Lady Business: Vaccines, racial equity, and Pennsylvania’s rocky rollout
Hello, and welcome to Lady Business, a newsletter about women, the business world, and all the ways they overlap. You can sign up for Lady Business and read previous issues here. This is the 126th issue, published April 11, 2021.
Penn Problems
I have a somewhat personal feature in the new issue of Fortune, or at least another entry in my unofficial Pennsylvania chronicles. This one is about my home state’s extremely rocky vaccine rollout, the various entities trying to fix it, and how the Keystone State’s struggles to equitably and efficiently distribute its COVID-19 vaccines reflect similar problems across the nation:
Pennsylvania’s rollout problems have mirrored those of many other large, racially and socioeconomically diverse states as they navigate a massively complex process. The national effort has required unprecedented coordination among a mismatched team of players, including a federal government that squandered months in an acrimonious presidential transition; cash-strapped state and local governments; and a patchwork of big health care providers, small clinics, and Fortune 500 pharmacy and grocery chains sorting through changing—and often conflicting—distribution and eligibility rules.
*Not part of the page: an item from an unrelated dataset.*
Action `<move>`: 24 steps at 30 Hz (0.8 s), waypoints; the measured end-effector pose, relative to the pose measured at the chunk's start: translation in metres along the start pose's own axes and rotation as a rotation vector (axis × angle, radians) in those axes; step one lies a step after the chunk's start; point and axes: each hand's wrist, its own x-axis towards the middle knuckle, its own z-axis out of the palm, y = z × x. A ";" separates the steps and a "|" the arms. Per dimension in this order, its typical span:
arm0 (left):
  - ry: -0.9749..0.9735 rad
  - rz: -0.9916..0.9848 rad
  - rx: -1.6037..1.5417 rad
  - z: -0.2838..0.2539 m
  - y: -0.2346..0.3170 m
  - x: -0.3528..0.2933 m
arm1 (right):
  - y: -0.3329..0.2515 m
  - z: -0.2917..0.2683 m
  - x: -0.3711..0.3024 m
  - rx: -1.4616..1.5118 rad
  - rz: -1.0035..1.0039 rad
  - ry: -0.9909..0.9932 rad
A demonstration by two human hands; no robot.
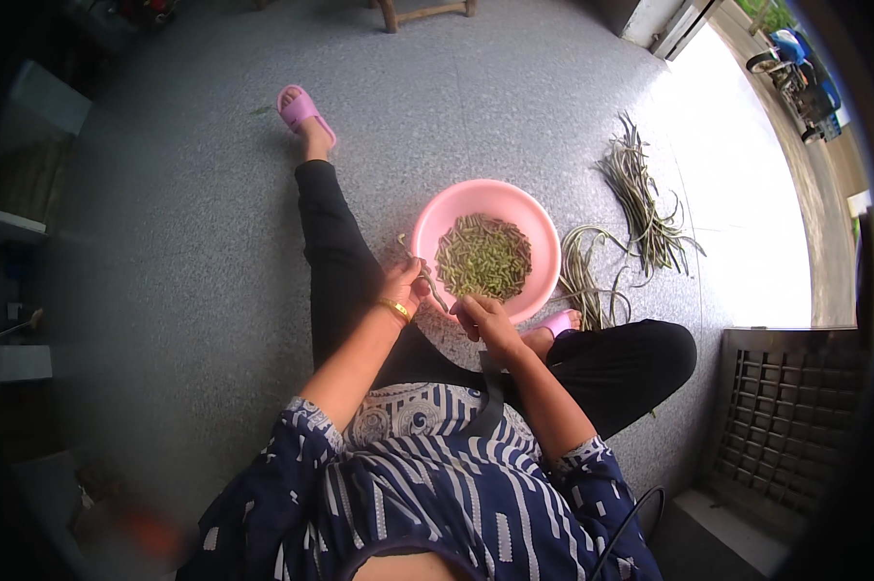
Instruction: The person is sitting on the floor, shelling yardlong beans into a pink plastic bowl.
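Note:
My left hand (405, 284) is closed around a long bean (431, 283), just outside the left rim of a pink basin (542, 237). One end of the bean sticks up past the fingers; the other slants down along the basin's near left edge. My right hand (487, 321) is over the near rim with its fingers pinched together, close to the bean's lower end. What those fingertips grip, if anything, is too small to make out. Short cut pieces of green bean (483, 257) cover the basin's bottom.
Two loose bunches of long beans lie on the grey floor right of the basin: a nearer bunch (592, 281) and a farther bunch (640, 198). My legs spread around the basin, with pink slippers (306, 111). A lattice-sided piece (790, 416) stands at lower right, a wooden stool (427, 14) far ahead.

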 end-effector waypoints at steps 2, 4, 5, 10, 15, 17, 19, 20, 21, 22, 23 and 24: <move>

Still, Pennsylvania’s campaign has stood out for its problems, some of which are self-inflicted. … “The fact that there’s not a centralized process across the state means that you’re really depending on each individual organization doing their own thing and hoping that it works,” says Tracey Conti, a member of the Pittsburgh-based Black Equity Coalition and program director of family medicine at the UPMC McKeesport health care system. “It creates a lot of unknowns—and a lot of frustration.”
The first seeds of this story began with my personal frustration and impatience about how difficult it was, back in January and February, to find vaccine appointments for my eligible parents. So I started paying attention to the data, which at one point in late January showed that Pennsylvania was ranked 49th out of all states, beating only Alabama, in distributing its available vaccine supply. I also started paying attention to local news stories about all the problems with the state’s vaccine rollout, including the Philly Fighting COVID meltdown that made national headlines.
That startup-implosion story highlighted many of the racial-equity issues that governments and vaccine providers across the nation still aren’t doing a good job of addressing. The CDC demographic data on who’s been vaccinated so far is incomplete but illuminating: Black and Latinx people account for more than 13% and 18% of the U.S. population, respectively, but only 8% and 11% of those who have been vaccinated.
This can’t be blamed entirely or even largely on vaccine hesitancy, which is decreasing among Black Americans. It’s more a question of access—and the massive health care disparities that have become so obvious over the course of the pandemic. As I found in my reporting on Pennsylvania:
In Philadelphia, whose population is 44% Black, the inequities are just as stark. Rite Aid, the pharmacy chain based in Harrisburg, Pa., is one of the city’s dominant distributors, with an online registration system that’s theoretically equally open to all residents. In late March city government data showed that 83% of Rite Aid’s vaccine recipients were white, and that the pharmacy had inoculated nearly 11 white people for every Black person who received a shot. One problem: More than half of Rite Aid shots went to suburban residents who drove into the city—which is permissible under state guidelines.
A Rite Aid spokesperson says the company has increased the share of vaccine doses going to Black Pennsylvanians within the past month, and is “working tirelessly to overcome the many disparities” that cause vaccine inequity. Some factors are indeed outside its control, like the suburbanite invasion—which also illuminates some of the reasons why authorities nationwide are flunking vaccine equity. Black and brown people are more likely to be lower-income and less likely to have access to health care providers who can steer them into the vaccination pipeline. They’re also more likely to work in “essential,” non-remote jobs. All those factors create barriers to getting vaccine appointments through systems that privilege people with Internet access, the ability to work from home, and the free time to refresh scheduling websites multiple times a day.
To overcome these disparities, “it’s not enough to say, ‘I put a link out on a county website,’ where it was in essence buried,” says Ala Stanford, the pediatric surgeon who founded Philadelphia’s Black Doctors COVID-19 Consortium. Since January, her nonprofit has vaccinated more than 30,000 Philadelphians; more than 80% of the recipients are people of color. The organization runs walk-up clinics that administer shots only to residents of specific zip codes (usually those hardest-hit by COVID). “Everyone acknowledges the health disparities. And everybody talks about it—but no one makes an active plan,” Stanford says.
The state government is trying to do so. “I absolutely agree that we need to make inroads on equity,” Pennsylvania acting Health Secretary Alison Beam told me, adding that the state is working to increase its share of vaccines going to providers who can reach underserved populations.
So Pennsylvania is hardly alone in facing these issues. And its vaccine-distribution numbers, and rankings, have improved significantly since I started reporting this story. But its experience, as one of the country’s most populous states and the one with the fifth-highest death toll from COVID, illuminates the equity problems that are continuing to plague the vaccine rollout nationally—and that can’t be fixed, anywhere, without a lot more people making many more active plans.